(What you need to do):
From the first line of the records down to the one that holds "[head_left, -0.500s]", transcribe each line exactly and add nothing.

(Dataset entries):

··········

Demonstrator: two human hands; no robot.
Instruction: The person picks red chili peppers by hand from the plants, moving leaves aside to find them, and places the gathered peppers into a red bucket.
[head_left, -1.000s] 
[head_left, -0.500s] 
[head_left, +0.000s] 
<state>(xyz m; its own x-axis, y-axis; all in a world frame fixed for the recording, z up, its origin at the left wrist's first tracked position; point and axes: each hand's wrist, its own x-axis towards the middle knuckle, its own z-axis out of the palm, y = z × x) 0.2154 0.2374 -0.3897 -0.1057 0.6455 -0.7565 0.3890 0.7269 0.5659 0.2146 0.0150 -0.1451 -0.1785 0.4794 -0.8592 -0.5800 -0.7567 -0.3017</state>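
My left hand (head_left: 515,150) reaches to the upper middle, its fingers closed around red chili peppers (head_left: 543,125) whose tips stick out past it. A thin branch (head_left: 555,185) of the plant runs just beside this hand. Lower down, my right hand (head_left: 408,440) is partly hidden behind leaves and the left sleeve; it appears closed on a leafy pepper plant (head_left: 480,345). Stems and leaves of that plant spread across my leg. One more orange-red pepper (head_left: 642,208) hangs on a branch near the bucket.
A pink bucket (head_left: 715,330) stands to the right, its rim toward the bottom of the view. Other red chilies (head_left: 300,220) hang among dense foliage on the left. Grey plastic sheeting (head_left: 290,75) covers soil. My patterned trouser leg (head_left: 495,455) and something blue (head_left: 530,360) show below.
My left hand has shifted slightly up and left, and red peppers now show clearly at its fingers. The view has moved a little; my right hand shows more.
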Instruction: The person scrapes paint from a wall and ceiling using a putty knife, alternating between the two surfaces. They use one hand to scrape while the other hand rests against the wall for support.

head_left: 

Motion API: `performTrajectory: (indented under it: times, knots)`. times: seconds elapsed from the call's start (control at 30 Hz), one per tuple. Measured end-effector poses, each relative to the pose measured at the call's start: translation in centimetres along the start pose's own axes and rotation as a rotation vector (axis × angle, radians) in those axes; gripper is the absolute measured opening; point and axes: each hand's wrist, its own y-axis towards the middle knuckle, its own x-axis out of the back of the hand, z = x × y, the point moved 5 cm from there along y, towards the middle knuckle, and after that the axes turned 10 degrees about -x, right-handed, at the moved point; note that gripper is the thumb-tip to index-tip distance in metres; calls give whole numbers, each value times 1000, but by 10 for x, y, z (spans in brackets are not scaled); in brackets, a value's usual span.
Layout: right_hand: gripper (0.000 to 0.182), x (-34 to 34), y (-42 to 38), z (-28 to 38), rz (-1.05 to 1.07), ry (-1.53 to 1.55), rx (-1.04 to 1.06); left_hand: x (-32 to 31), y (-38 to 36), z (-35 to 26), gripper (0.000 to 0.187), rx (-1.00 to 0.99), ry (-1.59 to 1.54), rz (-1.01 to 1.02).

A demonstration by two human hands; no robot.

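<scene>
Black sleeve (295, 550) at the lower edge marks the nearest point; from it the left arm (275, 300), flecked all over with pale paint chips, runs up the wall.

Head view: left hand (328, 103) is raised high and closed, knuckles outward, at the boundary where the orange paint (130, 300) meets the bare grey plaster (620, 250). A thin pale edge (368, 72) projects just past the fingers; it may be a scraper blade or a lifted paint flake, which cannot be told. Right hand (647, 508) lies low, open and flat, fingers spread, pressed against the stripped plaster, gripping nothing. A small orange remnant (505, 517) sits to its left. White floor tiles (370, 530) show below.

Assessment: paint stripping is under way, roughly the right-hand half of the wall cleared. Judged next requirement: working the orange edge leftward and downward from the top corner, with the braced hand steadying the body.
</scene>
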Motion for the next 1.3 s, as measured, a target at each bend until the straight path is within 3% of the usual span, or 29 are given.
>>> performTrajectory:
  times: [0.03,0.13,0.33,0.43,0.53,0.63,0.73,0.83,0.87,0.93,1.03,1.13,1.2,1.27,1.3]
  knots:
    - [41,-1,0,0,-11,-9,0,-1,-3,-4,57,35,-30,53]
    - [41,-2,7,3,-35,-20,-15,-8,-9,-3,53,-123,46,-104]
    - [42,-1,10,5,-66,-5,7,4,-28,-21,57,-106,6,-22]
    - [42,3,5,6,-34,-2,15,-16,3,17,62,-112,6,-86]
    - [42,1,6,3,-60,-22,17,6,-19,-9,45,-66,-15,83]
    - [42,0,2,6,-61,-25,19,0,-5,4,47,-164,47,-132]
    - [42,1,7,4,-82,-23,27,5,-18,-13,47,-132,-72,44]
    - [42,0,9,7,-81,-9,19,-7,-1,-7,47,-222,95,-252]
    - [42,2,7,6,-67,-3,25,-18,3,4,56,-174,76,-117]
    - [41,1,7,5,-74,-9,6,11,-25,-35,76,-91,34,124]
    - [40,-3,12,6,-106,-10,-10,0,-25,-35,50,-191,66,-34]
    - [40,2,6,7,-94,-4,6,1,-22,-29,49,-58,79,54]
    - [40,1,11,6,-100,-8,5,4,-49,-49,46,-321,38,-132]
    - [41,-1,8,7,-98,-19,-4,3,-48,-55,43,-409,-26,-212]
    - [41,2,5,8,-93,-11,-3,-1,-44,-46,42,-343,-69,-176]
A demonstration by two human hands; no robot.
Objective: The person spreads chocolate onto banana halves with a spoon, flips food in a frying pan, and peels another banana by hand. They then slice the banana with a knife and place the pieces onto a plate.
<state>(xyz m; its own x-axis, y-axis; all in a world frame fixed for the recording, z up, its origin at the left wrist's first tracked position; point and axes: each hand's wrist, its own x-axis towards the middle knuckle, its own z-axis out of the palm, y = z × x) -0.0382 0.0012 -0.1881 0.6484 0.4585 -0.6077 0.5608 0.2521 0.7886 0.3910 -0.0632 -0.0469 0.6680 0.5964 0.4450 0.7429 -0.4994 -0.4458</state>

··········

(Answer to the exercise):
Demonstrator: two human hands; no robot.
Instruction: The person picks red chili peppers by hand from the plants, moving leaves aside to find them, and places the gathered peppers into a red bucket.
[head_left, -1.000s] 
[head_left, -0.500s] 

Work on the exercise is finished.